The task
From the line that contains "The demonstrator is" through the line that contains "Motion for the", output every line of the listing below exactly and leave out all the rest.

Exercise material
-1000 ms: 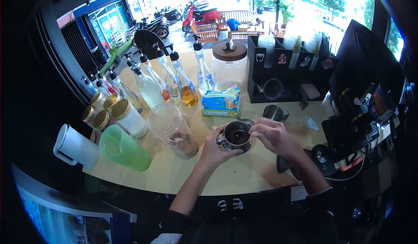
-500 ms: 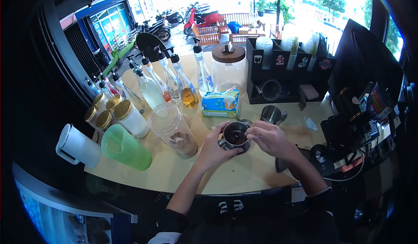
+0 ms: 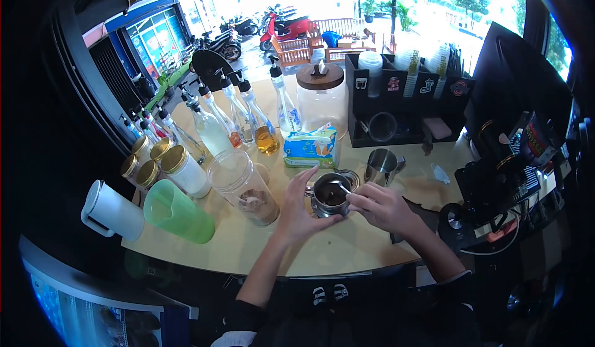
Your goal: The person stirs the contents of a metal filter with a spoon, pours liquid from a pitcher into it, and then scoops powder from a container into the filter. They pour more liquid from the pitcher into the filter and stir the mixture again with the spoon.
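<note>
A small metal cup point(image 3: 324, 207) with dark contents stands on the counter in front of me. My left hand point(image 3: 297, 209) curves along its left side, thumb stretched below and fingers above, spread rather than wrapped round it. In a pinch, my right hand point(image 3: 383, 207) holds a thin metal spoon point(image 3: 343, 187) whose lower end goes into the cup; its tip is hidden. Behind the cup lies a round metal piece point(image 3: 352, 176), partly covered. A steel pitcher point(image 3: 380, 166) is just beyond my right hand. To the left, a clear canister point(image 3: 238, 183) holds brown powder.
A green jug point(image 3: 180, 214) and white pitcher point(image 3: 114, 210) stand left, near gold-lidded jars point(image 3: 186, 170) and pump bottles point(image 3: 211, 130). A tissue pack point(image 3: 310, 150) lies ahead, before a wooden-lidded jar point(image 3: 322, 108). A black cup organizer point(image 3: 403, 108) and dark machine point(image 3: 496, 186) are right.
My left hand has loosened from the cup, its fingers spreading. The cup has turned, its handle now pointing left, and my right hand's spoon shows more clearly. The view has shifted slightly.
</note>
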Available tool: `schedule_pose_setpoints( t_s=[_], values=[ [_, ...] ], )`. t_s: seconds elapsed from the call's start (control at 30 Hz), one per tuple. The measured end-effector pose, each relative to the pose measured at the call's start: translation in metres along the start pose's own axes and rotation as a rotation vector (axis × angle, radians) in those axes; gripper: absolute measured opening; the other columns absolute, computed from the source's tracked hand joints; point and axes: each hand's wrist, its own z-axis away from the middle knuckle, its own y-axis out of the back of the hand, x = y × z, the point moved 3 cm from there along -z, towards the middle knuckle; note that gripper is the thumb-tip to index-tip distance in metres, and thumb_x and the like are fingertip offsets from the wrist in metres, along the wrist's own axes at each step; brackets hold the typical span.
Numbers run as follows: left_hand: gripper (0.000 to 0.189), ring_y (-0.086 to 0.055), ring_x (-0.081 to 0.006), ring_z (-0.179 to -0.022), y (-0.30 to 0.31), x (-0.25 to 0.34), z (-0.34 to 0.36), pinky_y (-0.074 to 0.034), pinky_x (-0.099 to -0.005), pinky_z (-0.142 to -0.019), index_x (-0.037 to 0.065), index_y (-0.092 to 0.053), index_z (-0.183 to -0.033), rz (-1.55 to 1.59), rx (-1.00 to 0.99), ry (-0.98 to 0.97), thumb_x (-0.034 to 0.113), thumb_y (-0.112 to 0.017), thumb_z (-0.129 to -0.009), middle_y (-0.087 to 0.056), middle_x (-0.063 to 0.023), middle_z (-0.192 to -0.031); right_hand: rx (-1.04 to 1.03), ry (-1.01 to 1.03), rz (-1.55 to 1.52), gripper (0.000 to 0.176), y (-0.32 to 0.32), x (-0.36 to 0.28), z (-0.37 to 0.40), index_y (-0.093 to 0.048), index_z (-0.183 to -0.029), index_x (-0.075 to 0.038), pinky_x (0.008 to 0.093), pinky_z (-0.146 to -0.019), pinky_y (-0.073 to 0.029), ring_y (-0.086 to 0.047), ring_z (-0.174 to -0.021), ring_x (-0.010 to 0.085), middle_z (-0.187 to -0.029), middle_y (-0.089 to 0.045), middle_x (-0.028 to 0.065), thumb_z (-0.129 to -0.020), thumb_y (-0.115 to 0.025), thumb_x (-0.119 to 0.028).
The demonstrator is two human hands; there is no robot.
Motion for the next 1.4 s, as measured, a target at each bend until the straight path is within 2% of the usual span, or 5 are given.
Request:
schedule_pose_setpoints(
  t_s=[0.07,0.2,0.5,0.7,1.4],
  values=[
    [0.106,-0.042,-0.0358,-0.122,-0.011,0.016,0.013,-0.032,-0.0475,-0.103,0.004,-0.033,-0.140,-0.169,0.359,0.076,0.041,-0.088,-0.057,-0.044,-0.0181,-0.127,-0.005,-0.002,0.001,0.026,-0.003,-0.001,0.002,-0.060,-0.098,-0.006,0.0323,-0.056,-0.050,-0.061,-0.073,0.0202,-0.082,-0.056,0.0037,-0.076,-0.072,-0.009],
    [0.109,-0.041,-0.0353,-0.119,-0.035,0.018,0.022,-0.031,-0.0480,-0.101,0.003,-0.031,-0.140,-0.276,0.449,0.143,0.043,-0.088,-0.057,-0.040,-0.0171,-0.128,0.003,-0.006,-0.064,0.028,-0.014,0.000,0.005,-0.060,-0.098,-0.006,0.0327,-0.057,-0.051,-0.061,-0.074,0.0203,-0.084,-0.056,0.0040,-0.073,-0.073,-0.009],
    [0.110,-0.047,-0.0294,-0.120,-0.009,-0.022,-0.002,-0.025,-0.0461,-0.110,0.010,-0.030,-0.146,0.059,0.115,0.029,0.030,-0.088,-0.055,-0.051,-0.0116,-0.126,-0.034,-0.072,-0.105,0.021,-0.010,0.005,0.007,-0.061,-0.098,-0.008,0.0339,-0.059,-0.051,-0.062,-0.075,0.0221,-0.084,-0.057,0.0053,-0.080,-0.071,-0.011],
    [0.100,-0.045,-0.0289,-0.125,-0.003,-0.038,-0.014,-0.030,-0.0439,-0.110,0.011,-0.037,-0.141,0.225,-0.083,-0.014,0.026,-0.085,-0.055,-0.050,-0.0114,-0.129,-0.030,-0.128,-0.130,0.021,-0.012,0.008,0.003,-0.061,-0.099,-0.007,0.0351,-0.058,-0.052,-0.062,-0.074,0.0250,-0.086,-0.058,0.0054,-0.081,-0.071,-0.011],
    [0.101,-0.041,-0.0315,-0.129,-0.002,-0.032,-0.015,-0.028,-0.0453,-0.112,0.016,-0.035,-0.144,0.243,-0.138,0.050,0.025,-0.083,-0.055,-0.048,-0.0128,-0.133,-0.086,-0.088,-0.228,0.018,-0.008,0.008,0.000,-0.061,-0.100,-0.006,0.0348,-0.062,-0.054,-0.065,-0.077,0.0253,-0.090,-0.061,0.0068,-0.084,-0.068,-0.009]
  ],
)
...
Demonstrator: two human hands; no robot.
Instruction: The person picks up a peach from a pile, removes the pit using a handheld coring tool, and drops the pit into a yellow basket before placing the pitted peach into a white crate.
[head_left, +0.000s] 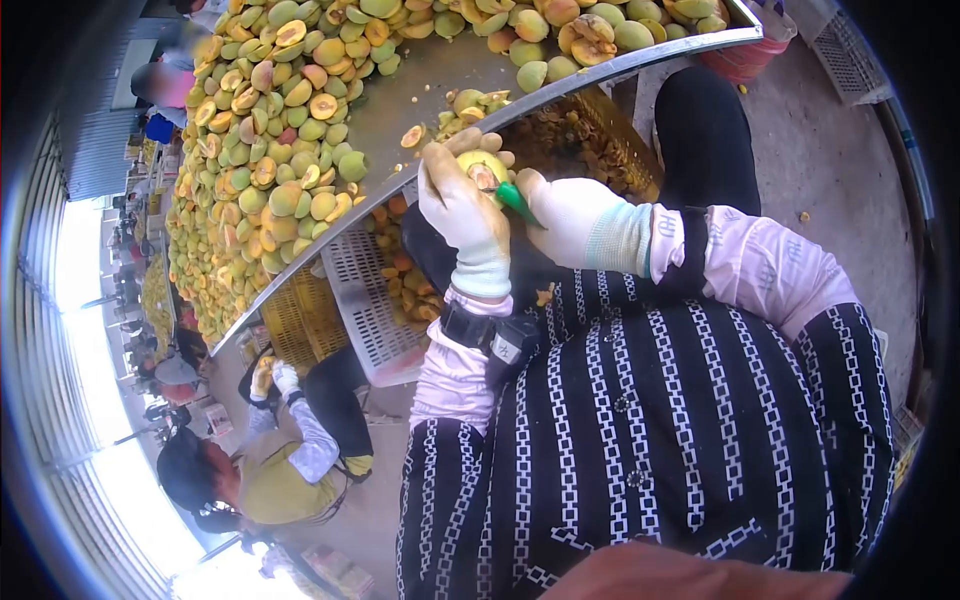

Result below
The demonstrator is two human hands; there is no robot.
Motion for the next 1.4 s, as measured, a target at each bend until the straight path is within 2% of the usual span, or 5 are given.

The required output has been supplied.